**About this task:** Exactly the lines from the one holding "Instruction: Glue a" to the end of the listing, both ends included, make up the expected answer.

╭──

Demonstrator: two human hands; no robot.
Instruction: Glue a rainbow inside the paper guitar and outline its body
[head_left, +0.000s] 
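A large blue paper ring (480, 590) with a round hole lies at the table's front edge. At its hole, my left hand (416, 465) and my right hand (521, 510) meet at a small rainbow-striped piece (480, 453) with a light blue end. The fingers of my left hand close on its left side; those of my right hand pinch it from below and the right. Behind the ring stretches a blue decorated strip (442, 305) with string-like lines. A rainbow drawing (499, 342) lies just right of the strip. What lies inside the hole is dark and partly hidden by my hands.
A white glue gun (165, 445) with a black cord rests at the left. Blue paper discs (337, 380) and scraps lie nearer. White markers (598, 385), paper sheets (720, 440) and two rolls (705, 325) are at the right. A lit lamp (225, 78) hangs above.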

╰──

**Output of the exercise:**
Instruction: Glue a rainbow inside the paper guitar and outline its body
[head_left, +0.000s] 
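A large blue paper ring (480, 590) with a round hole lies at the table's front edge. At its hole, my left hand (416, 465) and my right hand (521, 510) meet at a small rainbow-striped piece (480, 453) with a light blue end. The fingers of my left hand close on its left side; those of my right hand pinch it from below and the right. Behind the ring stretches a blue decorated strip (442, 305) with string-like lines. A rainbow drawing (499, 342) lies just right of the strip. What lies inside the hole is dark and partly hidden by my hands.
A white glue gun (165, 445) with a black cord rests at the left. Blue paper discs (337, 380) and scraps lie nearer. White markers (598, 385), paper sheets (720, 440) and two rolls (705, 325) are at the right. A lit lamp (225, 78) hangs above.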

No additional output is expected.